** Exercise **
Repeat all the data word for word.

===============

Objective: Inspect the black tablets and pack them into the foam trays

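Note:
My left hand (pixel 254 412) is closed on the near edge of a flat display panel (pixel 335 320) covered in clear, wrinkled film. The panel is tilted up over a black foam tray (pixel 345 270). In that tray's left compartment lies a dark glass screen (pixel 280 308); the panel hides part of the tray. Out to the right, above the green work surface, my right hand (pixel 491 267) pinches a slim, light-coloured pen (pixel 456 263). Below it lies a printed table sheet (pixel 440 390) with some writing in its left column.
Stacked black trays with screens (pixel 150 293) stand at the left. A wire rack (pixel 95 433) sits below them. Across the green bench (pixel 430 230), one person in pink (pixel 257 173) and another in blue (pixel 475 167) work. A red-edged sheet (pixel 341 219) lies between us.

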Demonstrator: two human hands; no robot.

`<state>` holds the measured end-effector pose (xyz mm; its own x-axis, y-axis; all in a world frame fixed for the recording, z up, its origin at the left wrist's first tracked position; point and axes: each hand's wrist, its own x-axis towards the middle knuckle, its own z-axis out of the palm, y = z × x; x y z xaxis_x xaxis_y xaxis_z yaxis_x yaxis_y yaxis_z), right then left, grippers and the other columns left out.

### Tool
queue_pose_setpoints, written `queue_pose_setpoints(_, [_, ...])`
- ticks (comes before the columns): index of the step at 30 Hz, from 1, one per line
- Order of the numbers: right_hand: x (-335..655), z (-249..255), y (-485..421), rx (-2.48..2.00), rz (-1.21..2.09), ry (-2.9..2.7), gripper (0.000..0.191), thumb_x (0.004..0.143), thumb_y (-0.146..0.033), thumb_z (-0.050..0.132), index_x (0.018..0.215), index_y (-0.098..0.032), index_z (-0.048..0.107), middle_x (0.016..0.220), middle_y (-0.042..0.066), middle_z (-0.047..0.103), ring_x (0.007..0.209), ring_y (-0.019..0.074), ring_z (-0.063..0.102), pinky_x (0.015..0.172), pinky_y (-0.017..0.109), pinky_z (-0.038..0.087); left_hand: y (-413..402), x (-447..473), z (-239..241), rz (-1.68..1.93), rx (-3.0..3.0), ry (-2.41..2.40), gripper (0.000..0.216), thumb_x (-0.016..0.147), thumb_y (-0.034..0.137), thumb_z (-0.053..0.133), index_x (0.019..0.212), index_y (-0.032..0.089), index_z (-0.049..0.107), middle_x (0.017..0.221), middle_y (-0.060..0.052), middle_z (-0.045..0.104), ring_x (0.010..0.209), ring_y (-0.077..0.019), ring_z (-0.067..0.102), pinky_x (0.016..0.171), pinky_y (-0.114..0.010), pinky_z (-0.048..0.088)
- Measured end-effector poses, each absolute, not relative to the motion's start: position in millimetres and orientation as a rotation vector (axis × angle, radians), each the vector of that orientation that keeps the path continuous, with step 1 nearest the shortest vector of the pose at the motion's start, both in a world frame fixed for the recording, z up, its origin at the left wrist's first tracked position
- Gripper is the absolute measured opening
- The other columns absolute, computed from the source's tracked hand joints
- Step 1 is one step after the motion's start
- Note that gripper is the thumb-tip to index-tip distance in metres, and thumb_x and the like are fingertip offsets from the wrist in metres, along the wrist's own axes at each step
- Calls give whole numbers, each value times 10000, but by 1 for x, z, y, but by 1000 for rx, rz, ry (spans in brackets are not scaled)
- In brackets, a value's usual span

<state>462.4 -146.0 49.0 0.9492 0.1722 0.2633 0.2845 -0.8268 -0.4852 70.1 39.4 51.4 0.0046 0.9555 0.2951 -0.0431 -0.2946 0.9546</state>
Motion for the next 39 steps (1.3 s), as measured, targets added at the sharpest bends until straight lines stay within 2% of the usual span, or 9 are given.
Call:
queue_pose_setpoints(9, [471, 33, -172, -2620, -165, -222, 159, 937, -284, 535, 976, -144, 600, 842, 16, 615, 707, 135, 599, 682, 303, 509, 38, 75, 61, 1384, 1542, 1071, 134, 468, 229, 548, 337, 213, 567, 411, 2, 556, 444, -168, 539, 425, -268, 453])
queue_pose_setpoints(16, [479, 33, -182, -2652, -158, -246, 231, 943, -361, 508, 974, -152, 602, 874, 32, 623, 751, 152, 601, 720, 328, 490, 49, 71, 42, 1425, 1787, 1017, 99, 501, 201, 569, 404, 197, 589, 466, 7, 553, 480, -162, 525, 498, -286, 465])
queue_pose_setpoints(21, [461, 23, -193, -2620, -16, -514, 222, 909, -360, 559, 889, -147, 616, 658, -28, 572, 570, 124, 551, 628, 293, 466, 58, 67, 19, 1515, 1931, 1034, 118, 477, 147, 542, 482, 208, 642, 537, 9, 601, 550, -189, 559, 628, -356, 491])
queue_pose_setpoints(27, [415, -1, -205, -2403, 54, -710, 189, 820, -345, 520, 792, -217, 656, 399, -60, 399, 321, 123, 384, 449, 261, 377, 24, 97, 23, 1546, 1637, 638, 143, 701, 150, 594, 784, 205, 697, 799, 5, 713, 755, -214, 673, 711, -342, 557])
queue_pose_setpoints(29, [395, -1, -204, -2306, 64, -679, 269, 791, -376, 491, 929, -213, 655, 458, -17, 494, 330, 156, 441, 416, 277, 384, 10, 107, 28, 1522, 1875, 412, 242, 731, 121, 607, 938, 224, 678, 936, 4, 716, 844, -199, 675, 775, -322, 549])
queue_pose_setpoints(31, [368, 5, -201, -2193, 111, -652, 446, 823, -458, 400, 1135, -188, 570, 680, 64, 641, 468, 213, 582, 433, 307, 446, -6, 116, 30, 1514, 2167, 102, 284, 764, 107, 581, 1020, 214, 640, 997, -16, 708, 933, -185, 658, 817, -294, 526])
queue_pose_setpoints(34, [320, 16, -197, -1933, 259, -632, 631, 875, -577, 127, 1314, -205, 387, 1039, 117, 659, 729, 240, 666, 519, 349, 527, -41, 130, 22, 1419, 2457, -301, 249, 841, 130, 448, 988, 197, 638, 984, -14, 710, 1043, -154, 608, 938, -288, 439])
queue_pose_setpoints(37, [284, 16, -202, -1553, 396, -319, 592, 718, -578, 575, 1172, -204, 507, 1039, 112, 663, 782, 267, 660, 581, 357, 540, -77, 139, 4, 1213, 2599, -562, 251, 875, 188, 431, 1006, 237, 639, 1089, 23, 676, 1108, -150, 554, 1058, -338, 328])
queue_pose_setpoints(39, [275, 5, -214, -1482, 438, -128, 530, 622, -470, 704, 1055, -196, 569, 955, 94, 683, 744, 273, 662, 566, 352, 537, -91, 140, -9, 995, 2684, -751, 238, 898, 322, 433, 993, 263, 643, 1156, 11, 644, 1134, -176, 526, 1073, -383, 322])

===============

** Written answer **
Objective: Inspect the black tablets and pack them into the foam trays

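Note:
My left hand (pixel 254 412) is closed on the near edge of a flat display panel (pixel 335 320) covered in clear, wrinkled film. The panel is tilted up over a black foam tray (pixel 345 270). In that tray's left compartment lies a dark glass screen (pixel 280 308); the panel hides part of the tray. Out to the right, above the green work surface, my right hand (pixel 491 267) pinches a slim, light-coloured pen (pixel 456 263). Below it lies a printed table sheet (pixel 440 390) with some writing in its left column.
Stacked black trays with screens (pixel 150 293) stand at the left. A wire rack (pixel 95 433) sits below them. Across the green bench (pixel 430 230), one person in pink (pixel 257 173) and another in blue (pixel 475 167) work. A red-edged sheet (pixel 341 219) lies between us.
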
Demonstrator: two human hands; no robot.

`<state>` holds the measured end-effector pose (xyz mm; its own x-axis, y-axis; all in a world frame fixed for the recording, z up, its origin at the left wrist's first tracked position; point and axes: each hand's wrist, its own x-axis towards the middle knuckle, its own z-axis out of the palm, y = z × x; x y z xaxis_x xaxis_y xaxis_z yaxis_x yaxis_y yaxis_z), right then left, grippers and the other columns left out.

### Tool
queue_pose_setpoints, written `queue_pose_setpoints(_, [_, ...])`
- ticks (comes before the columns): index of the step at 30 Hz, from 1, one per line
- Order of the numbers: right_hand: x (-335..655), z (-249..255), y (-485..421), rx (-2.48..2.00), rz (-1.21..2.09), ry (-2.9..2.7), gripper (0.000..0.191), thumb_x (0.004..0.143), thumb_y (-0.146..0.033), thumb_z (-0.050..0.132), index_x (0.018..0.215), index_y (-0.098..0.032), index_z (-0.048..0.107), middle_x (0.016..0.220), middle_y (-0.042..0.066), middle_z (-0.047..0.103), ring_x (0.007..0.209), ring_y (-0.019..0.074), ring_z (-0.063..0.102), pinky_x (0.015..0.172), pinky_y (-0.017..0.109), pinky_z (-0.038..0.087); left_hand: y (-413..402), x (-447..473), z (-239..241), rz (-1.68..1.93), rx (-3.0..3.0), ry (-2.41..2.40), gripper (0.000..0.216), thumb_x (-0.016..0.147), thumb_y (-0.034..0.137), thumb_z (-0.053..0.133), index_x (0.019..0.212), index_y (-0.032..0.089), index_z (-0.049..0.107), middle_x (0.017..0.221), middle_y (-0.060..0.052), middle_z (-0.045..0.104), ring_x (0.010..0.209), ring_y (-0.077..0.019), ring_z (-0.067..0.102), pinky_x (0.016..0.171), pinky_y (-0.114..0.010), pinky_z (-0.048..0.088)
- Measured end-effector poses, each absolute, not relative to the motion's start: position in millimetres and orientation as a rotation vector (axis × angle, radians), each the vector of that orientation that keeps the path continuous, with step 1 nearest the shortest vector of the pose at the motion's start, both in a world frame fixed for the recording, z up, its origin at the left wrist's first tracked position
- Gripper is the absolute measured opening
- The other columns absolute, computed from the source's tracked hand joints
- Step 1 is one step after the motion's start
- Note that gripper is the thumb-tip to index-tip distance in metres, and thumb_x and the like are fingertip offsets from the wrist in metres, along the wrist's own axes at each step
- Calls give whole numbers, each value times 10000, but by 1 for x, z, y, but by 1000 for rx, rz, ry (spans in brackets are not scaled)
- In brackets, a value's usual span

<state>462.4 -146.0 49.0 0.9492 0.1722 0.2633 0.2845 -0.8268 -0.4852 70.1 39.4 51.4 0.0046 0.9555 0.2951 -0.0431 -0.2946 0.9546</state>
Motion for the next 39 steps (1.3 s), as measured, targets added at the sharpest bends until straight lines stay within 2% of the usual span, or 9 are given.
Call:
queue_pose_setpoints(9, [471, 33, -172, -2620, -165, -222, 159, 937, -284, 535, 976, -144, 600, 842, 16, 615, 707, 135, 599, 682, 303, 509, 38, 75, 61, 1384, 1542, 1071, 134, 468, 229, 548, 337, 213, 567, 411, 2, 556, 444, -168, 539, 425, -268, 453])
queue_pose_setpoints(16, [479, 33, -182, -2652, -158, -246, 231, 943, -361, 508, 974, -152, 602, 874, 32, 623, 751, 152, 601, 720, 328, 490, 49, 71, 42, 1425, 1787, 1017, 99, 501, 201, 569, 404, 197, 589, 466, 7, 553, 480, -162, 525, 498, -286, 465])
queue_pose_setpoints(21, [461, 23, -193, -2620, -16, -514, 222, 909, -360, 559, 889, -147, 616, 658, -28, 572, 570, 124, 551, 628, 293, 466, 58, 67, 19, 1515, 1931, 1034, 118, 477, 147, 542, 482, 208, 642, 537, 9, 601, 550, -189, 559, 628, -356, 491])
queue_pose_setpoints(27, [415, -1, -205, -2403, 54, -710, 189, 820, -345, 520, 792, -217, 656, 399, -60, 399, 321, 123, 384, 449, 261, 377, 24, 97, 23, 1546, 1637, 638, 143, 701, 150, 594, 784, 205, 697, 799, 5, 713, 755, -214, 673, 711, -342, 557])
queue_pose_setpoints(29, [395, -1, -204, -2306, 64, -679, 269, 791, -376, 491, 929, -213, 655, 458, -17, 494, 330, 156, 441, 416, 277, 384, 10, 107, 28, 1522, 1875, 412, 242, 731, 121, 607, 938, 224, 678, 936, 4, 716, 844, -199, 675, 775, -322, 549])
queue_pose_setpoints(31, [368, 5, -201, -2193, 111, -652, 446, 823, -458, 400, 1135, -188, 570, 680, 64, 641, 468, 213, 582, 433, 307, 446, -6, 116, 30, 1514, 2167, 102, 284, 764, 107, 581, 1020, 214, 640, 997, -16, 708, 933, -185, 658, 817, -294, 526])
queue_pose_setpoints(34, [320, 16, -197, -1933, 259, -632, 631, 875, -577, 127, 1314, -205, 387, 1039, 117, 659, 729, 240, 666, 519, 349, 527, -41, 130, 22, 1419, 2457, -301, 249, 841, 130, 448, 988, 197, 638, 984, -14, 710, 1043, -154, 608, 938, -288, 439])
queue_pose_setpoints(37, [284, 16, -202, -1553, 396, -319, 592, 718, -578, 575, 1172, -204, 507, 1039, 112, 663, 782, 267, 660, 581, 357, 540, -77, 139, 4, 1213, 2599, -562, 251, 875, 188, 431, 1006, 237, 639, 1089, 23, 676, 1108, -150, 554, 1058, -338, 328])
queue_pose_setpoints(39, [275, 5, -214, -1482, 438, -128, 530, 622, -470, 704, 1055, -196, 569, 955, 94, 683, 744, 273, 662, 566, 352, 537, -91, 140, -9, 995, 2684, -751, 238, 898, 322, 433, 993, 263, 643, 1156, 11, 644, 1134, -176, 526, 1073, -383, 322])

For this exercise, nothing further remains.